The theme of regeneration recurs in the I, Used to Be series, which also metabolizes the byproducts of Meris’s kinetic sculptures. In these works, plaster dust particles form nebulae against a ground of asphalt roofing paper. A common building material in the Bahamas, this roofing material can be found littered across the ground after tropical storms. Meris repositions it under the kinetic sculptures, where it collects the plaster remnants as the sculptures self-destruct. These works simultaneously index a violent end and present an opportunity for a new beginning: the plaster particles cling and coalesce on the black paper, evoking nebulae and a larger cosmic order of death and rebirth.
In the large-scale installation Catch A Stick of Fire (III-V) (2022), live orchids rest in bullet shaped planters, suspended from the ceiling by a metal structure resembling a firework. Composed of fleshy, sensuous florals and aluminum, a pliable metal commonly found in personal care products like deodorant and sunscreen, Catch A Stick of Fire clings tightly to the body. Designed to evoke the fireworks set off across the nation in protest of police violence during the summer of 2020, the architecture of the sculpture also refers to the spread of the movement itself, whereby a single act of killing can spark demonstrations across the nation. The bullet shape planters also imply a violent, explosive event: when the trigger is pulled the casing bursts open and shatters. But, Meris asserts, where there is fissure, there can be repair.
An outgrowth of the artist’s self-care gardening practice developed during the pandemic, the orchid plants will be watered and tended to over the course of the exhibition. As the flowers bloom and thrive in their planters, Catch a Stick of Fire suggests that with proper care, there is always an opportunity for rebirth and restoration.
Jeffrey Meris (b. 1991, Haiti) lives and works in New York.
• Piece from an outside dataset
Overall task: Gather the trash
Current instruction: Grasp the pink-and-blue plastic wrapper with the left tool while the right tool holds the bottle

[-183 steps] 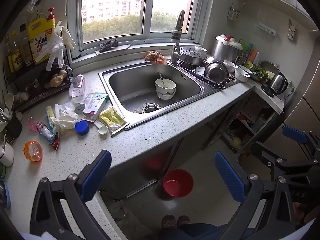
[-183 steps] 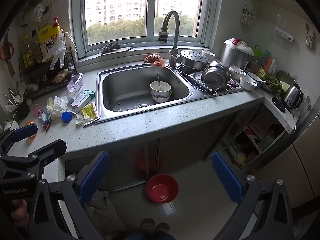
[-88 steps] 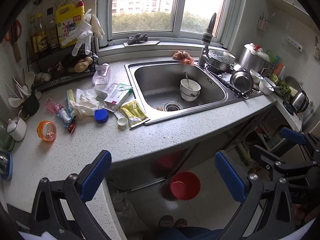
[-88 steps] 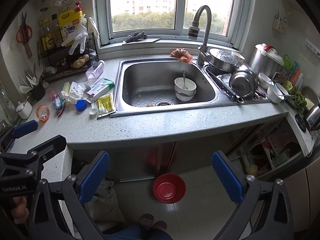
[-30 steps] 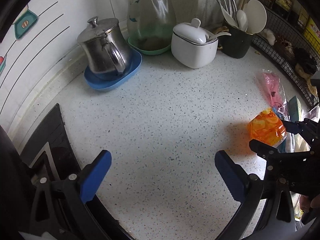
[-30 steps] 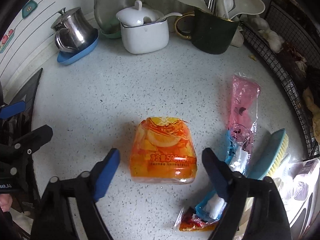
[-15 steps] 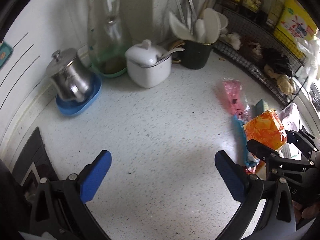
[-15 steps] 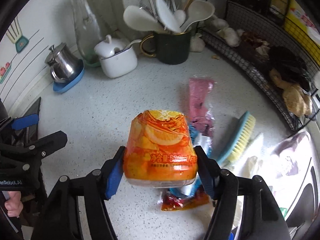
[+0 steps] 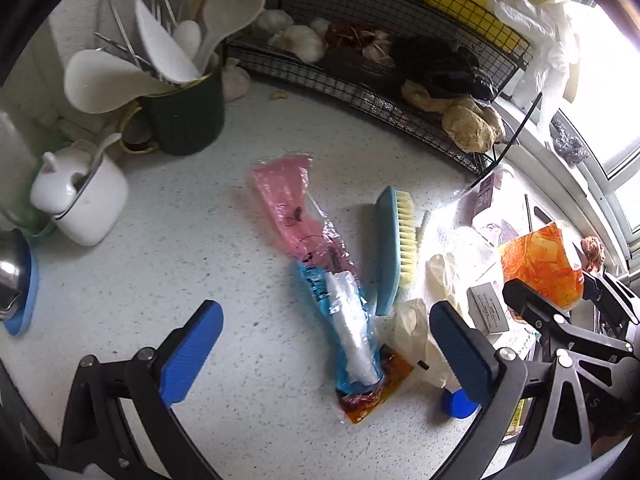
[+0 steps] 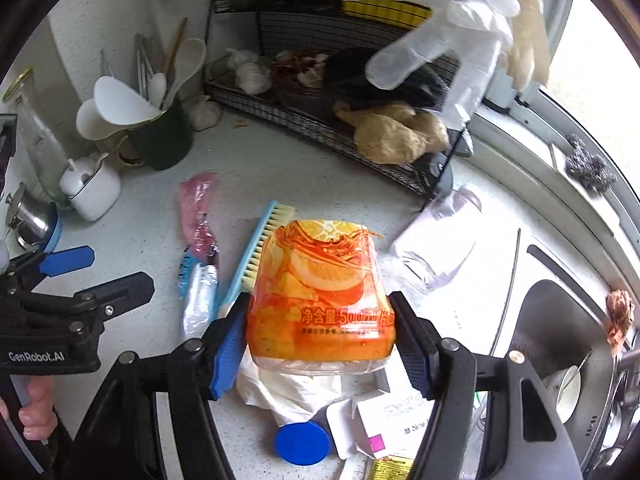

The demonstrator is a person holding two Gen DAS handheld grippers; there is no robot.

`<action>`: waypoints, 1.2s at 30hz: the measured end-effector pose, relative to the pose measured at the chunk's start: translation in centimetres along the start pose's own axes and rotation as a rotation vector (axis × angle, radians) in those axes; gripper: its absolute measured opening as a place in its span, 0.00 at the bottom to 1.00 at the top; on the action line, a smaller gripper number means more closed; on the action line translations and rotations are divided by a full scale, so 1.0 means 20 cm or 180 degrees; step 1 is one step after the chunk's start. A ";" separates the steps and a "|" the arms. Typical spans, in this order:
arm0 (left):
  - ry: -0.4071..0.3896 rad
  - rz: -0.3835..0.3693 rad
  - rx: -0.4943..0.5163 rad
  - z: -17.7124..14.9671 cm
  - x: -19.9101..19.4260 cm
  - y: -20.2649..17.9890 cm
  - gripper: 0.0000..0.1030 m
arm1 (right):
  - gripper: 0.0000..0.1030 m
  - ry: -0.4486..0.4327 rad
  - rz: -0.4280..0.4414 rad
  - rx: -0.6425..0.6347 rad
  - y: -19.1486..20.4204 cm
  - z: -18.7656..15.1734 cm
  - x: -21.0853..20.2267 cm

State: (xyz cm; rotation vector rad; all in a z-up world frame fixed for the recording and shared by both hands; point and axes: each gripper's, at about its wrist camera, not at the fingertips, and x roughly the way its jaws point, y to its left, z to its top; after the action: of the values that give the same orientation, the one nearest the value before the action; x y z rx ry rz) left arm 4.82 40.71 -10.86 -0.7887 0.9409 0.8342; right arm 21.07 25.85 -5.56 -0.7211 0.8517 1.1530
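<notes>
An orange jar with an orange-slice label hangs above the counter, my right gripper shut on its sides. In the left wrist view the same orange jar shows at the far right in the right gripper. My left gripper stands open over the white counter. A pink wrapper, a blue wrapper with clear plastic and a red sachet lie between and beyond its fingers, touching neither. The left gripper shows at the left edge of the right wrist view.
A blue scrub brush lies beside the wrappers. A blue cap, white crumpled tissue and a small box lie under the jar. A utensil mug, white lidded pot and wire rack line the back. The sink lies right.
The right gripper closed on the orange jar and lifted it off the counter. Both grippers swung right, from the kettle corner to the pile of wrappers by the rack.
</notes>
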 end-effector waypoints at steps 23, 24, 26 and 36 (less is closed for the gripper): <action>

He received an AA in Arts and Crafts from the University of The Bahamas in 2012, a BFA in Sculpture from the Tyler School of Art in 2015, and an MFA in Visual Arts from Columbia University in 2019.
Recent solo and two-person exhibitions include Still Standing, White Columns, New York (2021); Free Body, Mestre Projects, Albany, Bahamas (2021); This is Mine, That is Yours, D’Aguilar Art Foundation, Nassau (2017).
Recent group exhibitions include Sanctuary, Socrates Sculpture Park, Astoria, NY (2021); Un/Common Proximity, James Cohan Gallery, New York (2021); Seascape Poetics, Concordia University, Montreal (2021); overmydeadbody, Luggage Store Gallery, San Francisco (2020); Scenes from the Collection, Jewish Museum, New York (2018).
Meris was included in the 2016 National Art Gallery of the Bahamas biennial, was a 2019 artist-in-residence at the Skowhegan School of Painting and Sculpture and a 2020 NXTHVN Studio Fellow, and is currently a fellow at Sharpe-Walentas Studio Program in Brooklyn.